La proposition du Sénat des Etats-Unis de limiter et finalement réduire les émissions de dioxyde de carbone ne ralentirait la croissance économique que de 1.6% d’ici 2030, d’après l’Agence Américaine pour la Protection de l’Environnement (EPA).
L’analyse de l’EPA contredit ceux qui s’opposent aux limites obligatoires sur les émissions de dioxyde de carbone et qui affirment que l’économie américaine serait très affectée si les Etats-Unis mettaient en vigueur la loi soutenue par les leaders démocrates du Sénat et de la Chambre des Représentants.
Les sénateurs Joseph Lieberman, un indépendant du Connecticut, et John McCain, un républicain de l’Arizona, ont demandé à l’EPA d’analyser en février leur plan de réduire les émissions de dioxyde de carbone des Etats-Unis de 65% d’ici 2050 par rapport aux niveaux de 1990.
L’EPA a découvert que la législation proposée par les Démocrates, la Climate Stewardship and Innovation Act of 2007 diminuerait de 1.6%, soit 419 milliards de dollars le PIB des Etats-Unis en 2030, et de 3.2%, soit de 1.332 billion de dollars en 2050.
Lors d’une audience devant un sous-comité du Comité de l’Environnement du Sénat mardi, Joseph Lieberman a fait remarquer que « rien n’est gratuit » et a qualifié les conséquences de la législation sur le dioxyde de carbone de « gérables et abordables ».
La totalité des sénateurs des Etats-Unis pourraient considérer la législation sur le réchauffement climatique pour la première fois cet automne, d’après Joseph Lieberman.
Le Comité de l’Environnement du Sénat devrait classer au moins cinq propositions pour lutter contre le réchauffement climatique.
Le sénateur de Californie, Barbara Boxer, présidente du comité, a déclaré qu’elle voulait que les membres examinent les propositions à leur retour de la pause d’été en Septembre.
Les Etats-Unis sont le pays qui émet le plus de dioxyde de carbone, l’un des gaz à effet de serre responsable du réchauffement climatique, de la fonte des glaciers et de l’augmentation du niveau des mers.
Joseph Lieberman a aussi déclaré que l’analyse de l’EPA avait montré que son plan de législation pourrait maintenir les niveaux de dioxyde de carbone émis par les Etats-Unis en dessous de 500 parties par million d’ici la fin du siècle, un niveau clé que les scientifiques internationaux estiment pouvoir soulager le monde des pires conséquences du réchauffement climatique.

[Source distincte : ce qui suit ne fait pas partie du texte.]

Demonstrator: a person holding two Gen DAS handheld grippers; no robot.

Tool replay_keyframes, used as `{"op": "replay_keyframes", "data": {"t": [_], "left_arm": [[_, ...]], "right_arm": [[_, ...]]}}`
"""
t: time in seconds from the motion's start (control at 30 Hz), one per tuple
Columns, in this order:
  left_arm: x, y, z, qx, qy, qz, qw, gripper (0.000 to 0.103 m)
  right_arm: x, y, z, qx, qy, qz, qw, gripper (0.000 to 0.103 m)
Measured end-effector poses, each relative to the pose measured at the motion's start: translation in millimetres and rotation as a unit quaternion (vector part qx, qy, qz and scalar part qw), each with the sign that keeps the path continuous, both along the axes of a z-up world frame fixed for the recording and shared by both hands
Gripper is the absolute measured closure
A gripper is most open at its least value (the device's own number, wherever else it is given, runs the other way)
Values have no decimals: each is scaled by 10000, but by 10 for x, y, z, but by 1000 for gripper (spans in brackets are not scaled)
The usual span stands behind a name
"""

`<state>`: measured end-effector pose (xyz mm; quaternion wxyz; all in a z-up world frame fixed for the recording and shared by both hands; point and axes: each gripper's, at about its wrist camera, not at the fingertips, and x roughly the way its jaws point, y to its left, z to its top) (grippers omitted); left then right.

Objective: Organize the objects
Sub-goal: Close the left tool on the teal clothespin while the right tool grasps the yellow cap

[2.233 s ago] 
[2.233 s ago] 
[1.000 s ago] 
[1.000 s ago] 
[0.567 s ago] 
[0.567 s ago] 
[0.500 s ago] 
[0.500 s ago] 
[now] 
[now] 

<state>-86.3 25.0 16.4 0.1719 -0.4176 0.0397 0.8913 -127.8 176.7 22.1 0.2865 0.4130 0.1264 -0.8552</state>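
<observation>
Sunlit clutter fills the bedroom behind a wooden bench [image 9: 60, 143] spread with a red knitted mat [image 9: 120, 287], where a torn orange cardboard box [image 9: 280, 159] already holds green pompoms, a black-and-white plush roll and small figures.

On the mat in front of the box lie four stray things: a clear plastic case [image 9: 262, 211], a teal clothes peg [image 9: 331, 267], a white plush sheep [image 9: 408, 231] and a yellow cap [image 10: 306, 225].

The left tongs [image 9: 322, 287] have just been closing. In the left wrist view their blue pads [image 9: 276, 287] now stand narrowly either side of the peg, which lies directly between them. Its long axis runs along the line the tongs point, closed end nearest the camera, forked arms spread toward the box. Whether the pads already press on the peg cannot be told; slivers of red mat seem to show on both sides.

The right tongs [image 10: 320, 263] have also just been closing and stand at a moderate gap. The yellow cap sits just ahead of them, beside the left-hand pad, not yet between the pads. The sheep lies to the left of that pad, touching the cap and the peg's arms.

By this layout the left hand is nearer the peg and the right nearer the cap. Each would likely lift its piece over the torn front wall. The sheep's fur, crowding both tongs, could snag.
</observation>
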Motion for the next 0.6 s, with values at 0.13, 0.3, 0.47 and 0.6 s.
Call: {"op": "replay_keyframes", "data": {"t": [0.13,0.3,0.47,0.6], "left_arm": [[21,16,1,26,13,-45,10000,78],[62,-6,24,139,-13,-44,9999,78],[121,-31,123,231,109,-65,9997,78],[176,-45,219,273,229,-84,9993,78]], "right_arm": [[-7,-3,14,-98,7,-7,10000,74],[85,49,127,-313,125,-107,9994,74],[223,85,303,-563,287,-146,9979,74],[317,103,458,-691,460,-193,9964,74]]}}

L’analyse de l’EPA a aussi prouvé que les prix de l’essence aux Etats-Unis augmenteraient de 26 cents par gallon (1 gallon= 3.7 litres) en 2030 et 68 cents par gallon en 2050. les prix de l’électricité et du gaz naturel devraient aussi augmenter progressivement.
Un régime de limitation et de commerce adoptés par la plupart des propositions législatives du Congrès des Etats-Unis serait à l’origine de la création d’un marché brassant des millions de dollars pour le commerce des crédits d’émission (les permis de polluer).
Si la proposition de loi McCain-Lieberman est édictée, l’EPA pense que le marché pour les crédits et les compensations pour les émissions de gaz à effet de serre serait de 25 milliards de dollars en 2030 et de 27 milliards de dollars en 2050.
Pour protéger les consommateurs américains de la fluctuation des prix sur ces marchés, quatre sénateurs américains ont proposé mardi une législation qui formerait une structure pour contrôler les marchés du dioxyde de carbone et intervenir pendant les fluctuations des prix les plus importantes.